Talk of the town: How to take AI selfies for your Instagram feed

By
Web Desk
A woman whose selfie was turned into a dreamy futuristic portrait. Instagram/@prisma
A woman whose selfie was turned into a dreamy futuristic portrait. Instagram/@prisma

Have you noticed that a lot of your friends have suddenly transformed into princesses or astronauts? Are Renaissance-style paintings of people who were clearly born in the 1990s taking over your social media feed? 

Users have flocked to Lensa AI in the last week because it blends artificial intelligence and selfies to produce images in a range of styles. The software, developed by the business Prisma Labs, is producing images—and controversy.

What is Lensa AI?

You may have noticed Lensa AI's work this week even if you haven't heard of it. 

It was the most downloaded iPhone app in the US as of Wednesday, according to Apple's app store. 

You may feed Lensa images of yourself or other people, and it will create original, computer-generated portraits of them based on your selfies.

Is it free?

For now, no.

For $3.99 for a week, users may currently acquire 50 avatars, which are composed of 10 photos in five different styles.
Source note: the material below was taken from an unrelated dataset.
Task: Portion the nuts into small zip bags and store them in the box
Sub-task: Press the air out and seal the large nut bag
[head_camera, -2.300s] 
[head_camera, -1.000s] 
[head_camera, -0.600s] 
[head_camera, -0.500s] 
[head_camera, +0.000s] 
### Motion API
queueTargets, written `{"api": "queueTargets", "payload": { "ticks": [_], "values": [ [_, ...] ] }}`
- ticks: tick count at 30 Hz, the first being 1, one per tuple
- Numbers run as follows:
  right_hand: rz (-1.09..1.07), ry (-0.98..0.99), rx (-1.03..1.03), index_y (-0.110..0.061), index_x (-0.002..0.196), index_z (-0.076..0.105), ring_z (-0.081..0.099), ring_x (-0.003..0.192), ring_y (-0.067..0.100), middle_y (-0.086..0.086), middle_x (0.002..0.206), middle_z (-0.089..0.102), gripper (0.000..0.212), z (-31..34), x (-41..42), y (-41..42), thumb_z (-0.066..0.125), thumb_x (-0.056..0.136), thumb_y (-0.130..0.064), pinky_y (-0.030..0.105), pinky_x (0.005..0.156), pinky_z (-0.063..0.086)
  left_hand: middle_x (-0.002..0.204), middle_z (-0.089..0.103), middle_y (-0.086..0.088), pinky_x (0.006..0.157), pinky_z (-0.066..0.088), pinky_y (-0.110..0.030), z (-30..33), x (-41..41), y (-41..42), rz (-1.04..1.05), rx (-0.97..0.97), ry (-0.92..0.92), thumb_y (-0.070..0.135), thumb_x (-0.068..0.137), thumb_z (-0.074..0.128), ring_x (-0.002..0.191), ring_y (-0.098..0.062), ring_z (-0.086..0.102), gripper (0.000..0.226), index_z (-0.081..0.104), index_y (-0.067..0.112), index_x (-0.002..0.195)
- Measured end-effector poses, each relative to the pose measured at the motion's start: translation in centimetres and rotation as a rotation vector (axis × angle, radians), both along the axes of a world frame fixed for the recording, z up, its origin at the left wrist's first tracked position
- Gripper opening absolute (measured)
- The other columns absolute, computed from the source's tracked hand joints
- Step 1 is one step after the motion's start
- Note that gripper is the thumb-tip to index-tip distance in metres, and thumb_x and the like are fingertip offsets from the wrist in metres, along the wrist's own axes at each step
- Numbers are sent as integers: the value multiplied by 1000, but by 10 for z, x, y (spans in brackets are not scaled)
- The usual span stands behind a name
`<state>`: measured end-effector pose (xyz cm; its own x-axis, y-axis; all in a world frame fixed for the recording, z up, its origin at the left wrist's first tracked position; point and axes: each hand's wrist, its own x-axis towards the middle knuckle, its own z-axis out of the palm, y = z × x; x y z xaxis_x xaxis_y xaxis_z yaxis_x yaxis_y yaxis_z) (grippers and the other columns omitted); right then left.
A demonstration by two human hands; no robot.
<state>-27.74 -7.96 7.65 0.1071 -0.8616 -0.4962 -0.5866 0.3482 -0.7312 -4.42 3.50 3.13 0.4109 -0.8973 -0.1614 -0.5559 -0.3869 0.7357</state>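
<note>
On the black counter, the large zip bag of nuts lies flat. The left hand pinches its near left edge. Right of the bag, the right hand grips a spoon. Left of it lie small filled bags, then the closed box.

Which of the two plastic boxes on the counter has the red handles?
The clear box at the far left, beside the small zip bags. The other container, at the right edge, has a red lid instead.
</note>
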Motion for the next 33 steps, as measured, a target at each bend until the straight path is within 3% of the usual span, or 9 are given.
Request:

The checkout page for Lensa states that "Magic Avatars consume tremendous computation power to create amazing avatars for you. It’s expensive, but we made it as affordable as possible."

How does it work?

You'll upload a lot of selfies after downloading the app. When you choose a gender — male, female, or other — and put your phone aside for about 30 minutes, the result appears. 

Depending on the package you choose, your face — or something similar — is stretched and compressed across a collection of 50 to 200 AI-generated photos with themes like "cosmic," "fairy princess," and "anime."

It can be amusing to imagine yourself as a painting, an anime character, or a small woodland elf with two quite different-sized eyes (not every photograph will be flawless).

Are there any privacy concerns?

The Institute for Human-Centered Artificial Intelligence at Stanford University's Jen King is a privacy and data policy fellow who said "I doubt that the entire business model is, 'Give us $10 or $15 and we'll send you back an AI glam photo."

Your images and videos may be used to help Lensa AI's algorithms get better. The privacy policy of Lensa AI states that "facial data" is erased within 24 hours of processing and is not used to identify any specific user.